In how many lines of the records does the word "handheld" appear? Reply with the number and nothing else.
--- RECORDED DATA ---
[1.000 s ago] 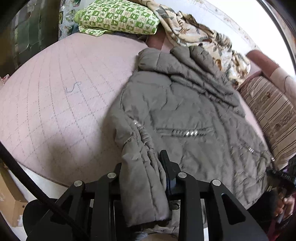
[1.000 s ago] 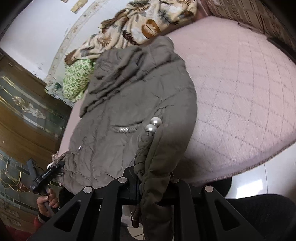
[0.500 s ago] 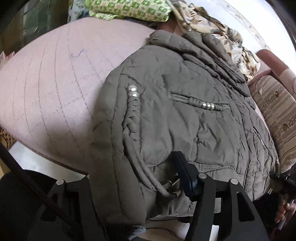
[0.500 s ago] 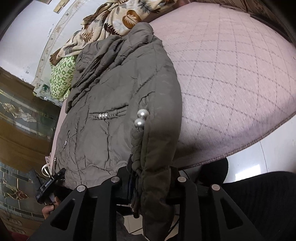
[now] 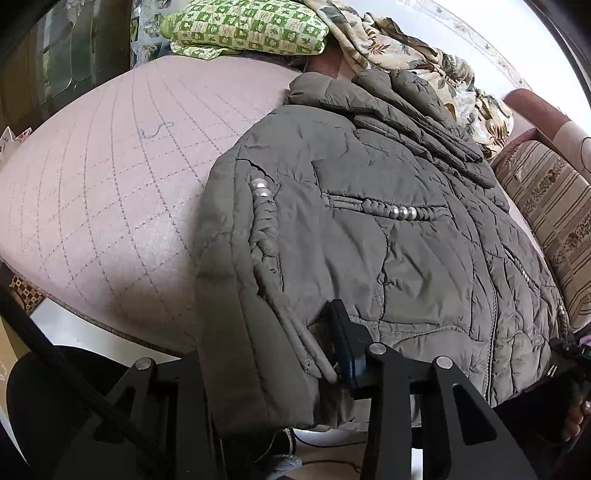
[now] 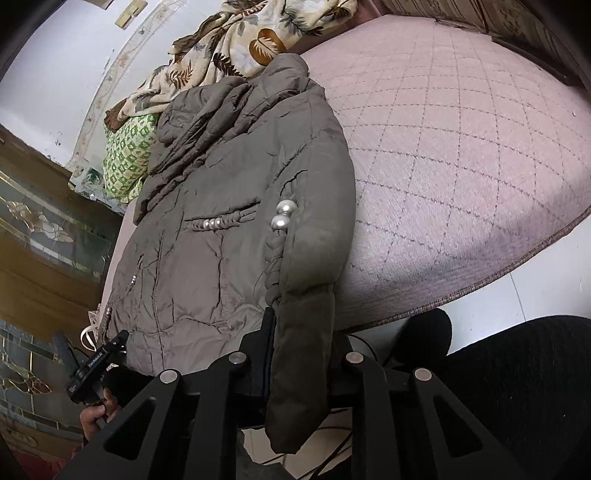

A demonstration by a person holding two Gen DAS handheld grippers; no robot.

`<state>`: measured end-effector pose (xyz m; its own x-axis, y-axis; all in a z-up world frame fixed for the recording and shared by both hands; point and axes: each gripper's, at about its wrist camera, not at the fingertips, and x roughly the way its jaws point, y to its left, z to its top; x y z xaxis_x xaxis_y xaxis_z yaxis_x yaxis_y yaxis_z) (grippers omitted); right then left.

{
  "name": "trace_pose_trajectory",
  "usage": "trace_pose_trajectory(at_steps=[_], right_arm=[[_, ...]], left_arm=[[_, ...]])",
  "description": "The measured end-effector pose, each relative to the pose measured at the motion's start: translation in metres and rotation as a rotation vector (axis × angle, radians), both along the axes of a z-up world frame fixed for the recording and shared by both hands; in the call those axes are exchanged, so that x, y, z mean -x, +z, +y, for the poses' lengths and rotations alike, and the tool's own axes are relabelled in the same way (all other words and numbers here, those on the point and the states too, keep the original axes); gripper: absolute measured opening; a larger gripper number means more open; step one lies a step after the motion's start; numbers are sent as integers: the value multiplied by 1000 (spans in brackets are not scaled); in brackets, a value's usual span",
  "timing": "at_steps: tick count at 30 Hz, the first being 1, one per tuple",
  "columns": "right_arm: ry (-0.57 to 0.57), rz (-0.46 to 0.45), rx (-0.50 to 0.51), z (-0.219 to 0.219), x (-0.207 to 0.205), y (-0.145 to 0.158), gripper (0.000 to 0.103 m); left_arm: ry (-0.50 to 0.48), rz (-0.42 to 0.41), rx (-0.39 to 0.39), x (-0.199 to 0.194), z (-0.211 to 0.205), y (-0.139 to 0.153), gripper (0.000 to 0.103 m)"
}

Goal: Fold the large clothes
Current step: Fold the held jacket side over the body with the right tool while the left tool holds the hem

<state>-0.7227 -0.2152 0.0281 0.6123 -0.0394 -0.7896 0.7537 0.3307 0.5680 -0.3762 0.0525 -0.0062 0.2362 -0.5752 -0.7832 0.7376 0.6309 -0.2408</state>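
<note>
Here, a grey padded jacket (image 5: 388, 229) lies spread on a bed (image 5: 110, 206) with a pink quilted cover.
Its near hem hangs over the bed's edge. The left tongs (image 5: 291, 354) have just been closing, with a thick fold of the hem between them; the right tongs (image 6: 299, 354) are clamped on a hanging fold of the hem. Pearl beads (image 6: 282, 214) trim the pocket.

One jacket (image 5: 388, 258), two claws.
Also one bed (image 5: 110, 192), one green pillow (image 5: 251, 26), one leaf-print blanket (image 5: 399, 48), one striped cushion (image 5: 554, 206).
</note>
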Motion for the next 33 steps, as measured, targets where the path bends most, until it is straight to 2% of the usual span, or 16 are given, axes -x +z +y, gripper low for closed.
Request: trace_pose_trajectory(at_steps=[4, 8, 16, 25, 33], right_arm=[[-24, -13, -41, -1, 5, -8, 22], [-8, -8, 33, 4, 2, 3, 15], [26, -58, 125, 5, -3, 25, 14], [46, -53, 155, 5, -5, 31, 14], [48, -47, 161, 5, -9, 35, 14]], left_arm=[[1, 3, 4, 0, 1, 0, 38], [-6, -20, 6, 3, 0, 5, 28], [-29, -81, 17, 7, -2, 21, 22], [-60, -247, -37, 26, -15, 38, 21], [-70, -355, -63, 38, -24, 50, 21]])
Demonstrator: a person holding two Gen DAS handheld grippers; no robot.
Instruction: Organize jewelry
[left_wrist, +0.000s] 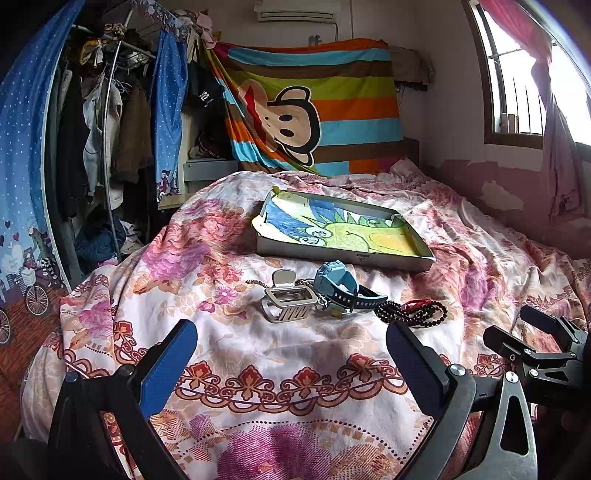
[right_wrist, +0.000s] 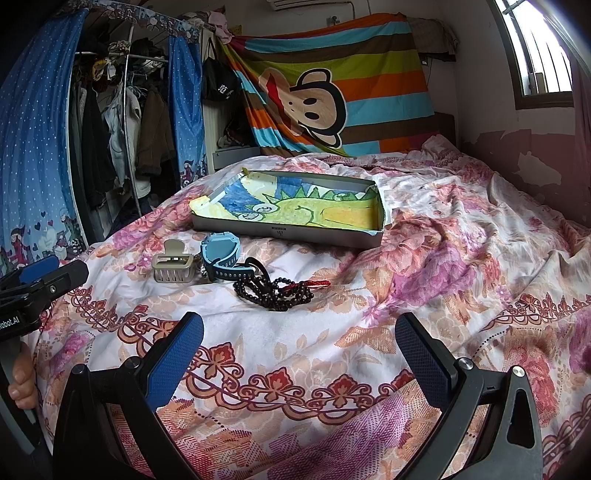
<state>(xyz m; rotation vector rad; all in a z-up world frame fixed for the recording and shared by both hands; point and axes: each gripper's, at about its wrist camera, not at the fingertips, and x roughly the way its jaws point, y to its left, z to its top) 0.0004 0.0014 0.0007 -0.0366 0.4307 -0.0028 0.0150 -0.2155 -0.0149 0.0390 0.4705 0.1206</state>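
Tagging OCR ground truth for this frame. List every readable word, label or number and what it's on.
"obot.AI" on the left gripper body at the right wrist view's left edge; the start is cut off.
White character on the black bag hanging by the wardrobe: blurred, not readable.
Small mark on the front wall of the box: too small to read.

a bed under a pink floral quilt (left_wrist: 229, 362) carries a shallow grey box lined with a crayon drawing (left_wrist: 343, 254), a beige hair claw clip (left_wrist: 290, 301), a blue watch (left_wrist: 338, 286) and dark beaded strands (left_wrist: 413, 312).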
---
● WRITTEN ANSWER
2